The chief constable has stood over the PSNI's handling of a large demonstration in Belfast.

He was speaking after thousands attended a rally outside City Hall in Belfast on Wednesday over the death of George Floyd in the US.

The 46-year-old black man died in police custody in Minneapolis last month.

PSNI officers maintained a low-key presence at the event, with officers observing from a distance.

On Thursday morning, Chief Constable Simon Byrne tweeted that protests at this time amid the pandemic "will endanger lives".

Later appearing before the Policing Board, he stood over the PSNI's response.

"We have been asked questions about our approach yesterday but I think we also need to ask ourselves as a society in the community, what do people want from us and what was an acceptable outcome to yesterday because it's easy to get emotive about a response to the restrictions on governments but remembering also that was largely a peaceful protest, there were no arrests made," Simon Byrne said.

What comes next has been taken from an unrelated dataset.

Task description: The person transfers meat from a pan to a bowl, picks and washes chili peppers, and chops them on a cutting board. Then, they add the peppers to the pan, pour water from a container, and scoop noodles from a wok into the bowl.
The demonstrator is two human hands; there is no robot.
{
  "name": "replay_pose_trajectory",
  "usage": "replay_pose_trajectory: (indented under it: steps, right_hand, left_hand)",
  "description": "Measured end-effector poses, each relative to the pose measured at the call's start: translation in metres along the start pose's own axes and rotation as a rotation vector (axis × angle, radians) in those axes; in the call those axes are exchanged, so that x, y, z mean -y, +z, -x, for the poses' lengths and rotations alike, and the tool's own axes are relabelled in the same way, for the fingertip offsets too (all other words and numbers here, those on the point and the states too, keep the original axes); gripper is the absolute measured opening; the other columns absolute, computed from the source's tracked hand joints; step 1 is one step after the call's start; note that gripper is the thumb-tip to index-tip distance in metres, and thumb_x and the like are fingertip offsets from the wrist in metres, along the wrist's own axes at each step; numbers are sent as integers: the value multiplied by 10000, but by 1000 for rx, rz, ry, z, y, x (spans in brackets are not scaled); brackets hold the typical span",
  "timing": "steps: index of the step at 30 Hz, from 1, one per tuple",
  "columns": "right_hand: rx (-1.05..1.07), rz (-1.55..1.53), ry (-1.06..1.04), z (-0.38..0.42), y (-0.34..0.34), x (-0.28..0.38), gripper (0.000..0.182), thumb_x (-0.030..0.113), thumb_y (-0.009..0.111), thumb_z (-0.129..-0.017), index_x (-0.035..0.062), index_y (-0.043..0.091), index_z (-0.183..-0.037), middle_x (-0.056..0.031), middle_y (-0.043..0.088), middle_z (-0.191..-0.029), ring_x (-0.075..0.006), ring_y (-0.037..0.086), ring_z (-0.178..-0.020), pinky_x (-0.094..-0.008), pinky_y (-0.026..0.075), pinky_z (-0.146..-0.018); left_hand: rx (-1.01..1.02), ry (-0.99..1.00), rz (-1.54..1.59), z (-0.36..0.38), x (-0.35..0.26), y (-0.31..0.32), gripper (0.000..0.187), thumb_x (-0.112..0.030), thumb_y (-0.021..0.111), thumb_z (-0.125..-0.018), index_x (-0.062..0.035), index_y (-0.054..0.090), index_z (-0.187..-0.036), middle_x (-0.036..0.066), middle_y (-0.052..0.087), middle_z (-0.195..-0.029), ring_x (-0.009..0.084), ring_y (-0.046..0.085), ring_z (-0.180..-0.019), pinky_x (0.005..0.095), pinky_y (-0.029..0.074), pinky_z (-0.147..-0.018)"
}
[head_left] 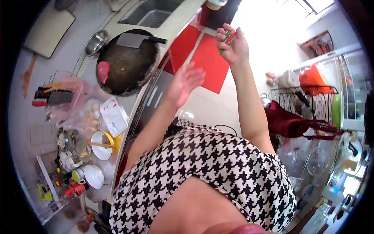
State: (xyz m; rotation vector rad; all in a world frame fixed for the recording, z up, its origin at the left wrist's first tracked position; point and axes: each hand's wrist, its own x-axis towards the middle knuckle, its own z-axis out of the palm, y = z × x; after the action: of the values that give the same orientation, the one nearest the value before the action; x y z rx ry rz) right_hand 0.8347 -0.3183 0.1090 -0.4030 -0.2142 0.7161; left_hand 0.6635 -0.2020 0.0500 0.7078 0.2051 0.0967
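Raised ahead of me, my right hand [237, 48] is closed around a few chili peppers. A red chili pepper [231, 38] and a green chili pepper [222, 51] show between its fingers. My left hand [185, 84] hangs in the air beside the counter, a little blurred, its fingers stretched out and nothing in it. To its left on the counter lies a dark round chopping board [128, 74]. A cleaver [131, 40] rests flat at the board's far side, with its handle pointing right. One piece of pink raw meat [103, 71] sits on the board's left edge.
Beyond the board is a sink [150, 16], and a metal bowl [96, 43] touches its left side. Nearer me stand a white plastic tray [113, 117], bagged eggs [92, 119] and white bowls [94, 176]. A wire rack [304, 93] holds items on the right.
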Motion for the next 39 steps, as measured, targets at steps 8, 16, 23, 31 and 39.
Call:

"And so what would be proportionate in terms of our response to then conduct a post event investigation or indeed seek to disperse that protest when ironically it was about an outcry in relation to police use of force and brutality.

"So we had to as ever, balance, a number of competing considerations when we supported the organisers yesterday who I don't think expected as many people to turn up.

"We did have dialogue, we were able to facilitate something that we allcherish - that opportunity to cry out when something offends us - and we'regoing to work with the organisers again in relation to the protest that is nowplanned for Saturday."

The Public Health Agency’s head of health protection, Dr Gerry Waldron, warned that public gatherings increased the risk to the population from coronavirus.

"We've got to bear in mind that the virus hasn't got any conscience and … doesn't recognise good causes," he told the BBC.

"Unfortunately, people that congregate in large groups, even if they're trying to maintain social distancing, put themselves and others in that group at risk."

Jolene Francis, who helped to organise the Belfast rally, defended the gathering and said many were wearing masks and using sanitisers.

"I would say that racial injustice and discrimination have been a health crisis since the beginning of time, and while I understand where the people are coming from, the government advice has also advised people to behave at their discretion, and that is also the message we pushed, to come down and act responsibly," she told the BBC.

"If you look at the pictures, if there are groups of people that were gathered, those are people that came together.

“Towards the back of the protest there were people spread out.

“I agree at the epicentre of the protest there was people gathered together, those people were wearing masks, they were using sanitisers, those people were incredibly emotionally charged.

“These are people who feel racial discrimination and injustice every single day."